Vacation! A time for recharging batteries, new adventures, and telling everyone how you’re recharging batteries and going on adventures. But what’s the best way to personally use social channels – and what can observed behaviors and choices tell us about what people really want, not just from us personally, but even from their beloved followed brands?
I’ve experimented with various ways of cataloguing trips before, both for personal reasons of remembering as well as trying out new and different ways of storytelling. (This has included early forbearers to geolocation like Brightkite, Foursquare, Gowalla, etc.) Most of the time what I’ve tried to do is pair the want to share at end-of-element intervals (basically, “as you go”) with larger, “album” style sharing. I should note in all cases I’m NOT talking about live-streaming or constant posting. I realize some people might be into this, but I’m talking life-casting light and I refuse to interrupt my experience or the need for actual downtime. More than anything what I’m referring to here is balancing a way to talk about our trip while we’re on it as well as creating an archive for revisiting the trip easily (what’s good for showing off isn’t always great for memory-archiving).

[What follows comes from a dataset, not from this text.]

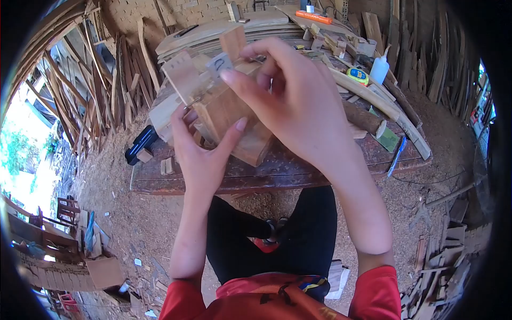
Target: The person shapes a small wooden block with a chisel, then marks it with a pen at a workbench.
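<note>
A wooden box-like piece [242, 125] with upright boards rests tilted on the dark workbench [213, 184]. My left hand [200, 152] grips its near left edge, thumb on the front face and fingers around the side. Above its top, my right hand [293, 90] is curled, with the thumb against a small grey-white piece marked with a dark curve [219, 64]. The right index finger reaches toward an upright wooden block [233, 41]. What lies between the right fingertips is partly hidden.
On the bench's right are a white glue bottle [379, 69], a yellow tape measure [357, 76], a blue pen-like tool [397, 157] and wood strips. A black object [141, 144] lies left. An orange tube [313, 17] sits on boards behind.
</note>
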Demonstrator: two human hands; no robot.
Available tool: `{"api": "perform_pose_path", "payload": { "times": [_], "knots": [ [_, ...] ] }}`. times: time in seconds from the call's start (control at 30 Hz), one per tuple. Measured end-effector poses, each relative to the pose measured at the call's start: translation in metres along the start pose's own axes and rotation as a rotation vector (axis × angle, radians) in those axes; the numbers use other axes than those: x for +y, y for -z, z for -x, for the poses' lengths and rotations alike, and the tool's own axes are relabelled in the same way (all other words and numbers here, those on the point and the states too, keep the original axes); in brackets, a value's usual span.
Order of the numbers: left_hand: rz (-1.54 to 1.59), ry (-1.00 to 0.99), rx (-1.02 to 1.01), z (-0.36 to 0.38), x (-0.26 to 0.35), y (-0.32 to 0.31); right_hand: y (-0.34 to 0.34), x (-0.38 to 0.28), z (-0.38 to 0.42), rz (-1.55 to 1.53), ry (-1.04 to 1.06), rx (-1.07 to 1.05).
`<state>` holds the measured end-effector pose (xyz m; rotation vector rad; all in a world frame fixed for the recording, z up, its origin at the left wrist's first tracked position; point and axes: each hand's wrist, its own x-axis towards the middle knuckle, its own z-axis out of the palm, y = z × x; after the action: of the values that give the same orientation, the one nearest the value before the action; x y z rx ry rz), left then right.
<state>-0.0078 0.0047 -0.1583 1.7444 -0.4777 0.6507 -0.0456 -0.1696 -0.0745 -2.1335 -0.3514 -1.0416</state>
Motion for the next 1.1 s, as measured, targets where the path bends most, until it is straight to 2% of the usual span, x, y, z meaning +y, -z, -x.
{"api": "perform_pose_path", "payload": {
  "times": [0.1,0.2,0.3,0.4,0.5,0.6,0.7,0.8,0.9,0.93,1.03,1.1],
  "knots": [
    [0.002,-0.056,-0.011,-0.003,-0.007,0.0,-0.023,0.003,-0.018,0.228,0.157,0.054],
    [0.007,-0.015,-0.018,-0.003,-0.01,0.001,-0.031,-0.002,-0.026,0.323,0.167,0.025],
    [0.079,0.059,-0.037,-0.003,-0.008,0.002,-0.035,-0.002,-0.028,0.233,0.149,0.006],
    [-0.114,-0.157,-0.033,-0.009,-0.016,0.005,-0.04,-0.009,-0.019,-0.011,0.059,0.069],
    [-0.125,-0.128,-0.047,-0.008,-0.017,0.007,-0.042,-0.004,-0.017,0.012,0.084,0.09],
    [-0.074,-0.095,-0.049,-0.007,-0.013,0.005,-0.024,-0.005,-0.022,-0.061,-0.029,-0.128],
    [-0.107,-0.135,-0.042,-0.008,-0.011,0.005,-0.012,-0.002,-0.018,-0.594,-0.3,-0.294],
    [-0.068,-0.167,-0.016,-0.009,-0.013,0.001,0.001,0.009,-0.007,-0.767,-0.397,-0.331],
    [-0.026,-0.092,-0.013,-0.006,-0.015,-0.002,0.022,0.003,0.0,-0.846,-0.566,-0.3],
    [-0.016,-0.036,-0.067,-0.005,-0.017,0.0,0.027,0.006,0.005,-0.841,-0.549,-0.292],
    [-0.065,-0.204,0.068,0.002,-0.008,-0.001,0.038,0.023,0.021,-0.676,-0.4,-0.32],
    [-0.02,-0.399,0.181,0.005,-0.02,0.007,0.05,0.03,0.03,-0.651,-0.448,-0.365]
  ]
}}
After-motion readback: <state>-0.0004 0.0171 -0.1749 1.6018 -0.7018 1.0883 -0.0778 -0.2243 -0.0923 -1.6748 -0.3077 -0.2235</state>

With all that in mind, on this trip I set two firm rules for myself: 1) I would pick an app, Instagram, to post more daily (and MAYBE multiple times a day, a couple at best); 2) I would post a larger anthology of photos every two days, or every two major activities on Facebook in the same album. These rules did a few things for me: for family wanting to follow the grandaughter’s adventures it allowed me to say, “For day to day, watch us on Instagram,” but also let me regulate and set the expectation that I was not going be posting every hour; it let me more naturally build the complete album of our adventures on Facebook – which can be tricky because if I wait until the end of the trip I find I don’t post as many photos, which I regret in later months or years when I’m browsing and revisiting the album. This also means I’m not competing with myself on Facebook with my every-couple-days’ posts the way I would if I was using that platform for constant posting. Lastly, it just doesn’t annoy everyone as much, doing anthology postings there. I deliberately did NOT use Facebook Stories, largely because I find them a bit pushy into people’s experiences and I wanted the Facebook version of our trip to be a clean, infrequent but meaty update – not a staccato, rapid-fire series of posts.
Now, it may sound like I’m overthinking all of this, but it’s actually just a light consideration at the front end that helps make it a pleasant, noninvasive experience for everyone involved both now and how my content impacts us in the future – and actually says volumes about how we consume content and can provide lessons for brand pages. It meant I had to have some self-control in not sharing some things, such as a few photos after our hike to Devil’s Bridge. It was awesome, but posting a glut of photos after every cool thing is not the best use of the channel, viewer’s time, or the channel itself. I wish many brands I love had such self-control themselves. It IS about less is more, but I did share those photos on Instagram, a more apt and more appropriate app for that kind of impulse.
Tactically, one also has to consider what you’re fundamentally allowed to do with various apps – on mobile, desktop, etc. Some restrictions are deliberate (consider that I can’t easily write a blog like this one on LinkedIn as an “article” – they want you to visit the desktop site for that), while others are more to funnel use in a certain way. Instagram has beefed up its desktop abilities, but it’s still basically meant to be a mobile-only app. Facebook has improved its mobile photo experience (notably allowing even a general post to tuck associated photos into a specific album), and while for this trip I posted via mobile, I’d visit the desktop album to craft specific photo captions for posterity.
Grouping anthology posts into every two days worked wonderfully in also not creating too many touch points that I received notifications or comments from. It created a tighter, more impactful garden that needed less tending (or more beneficially, the expectation of tending). This also worked well for audiences spread out over various time zones, who could view and interact with larger album entries at their own pace every 48 hours or so, rather than a spam-barrage that may get lost in feeds and create competition among your own content, even if you were feeding into a single album. Last but not least, it means returning to forums to share tips or thank those who provided them to you can result in sharing specific links to Instagram posts for a single event (which Instagram URL’s are great for), or showcasing your larger album.
All in all the experience worked well and showcases how brands can use the same kind of behavioral thinking in planning coverage of their own campaigns, events, and more. A little thoughtfulness and consideration of your audience and your needs can go a long way in creating smarter, more impactful content that attracts rather than repels.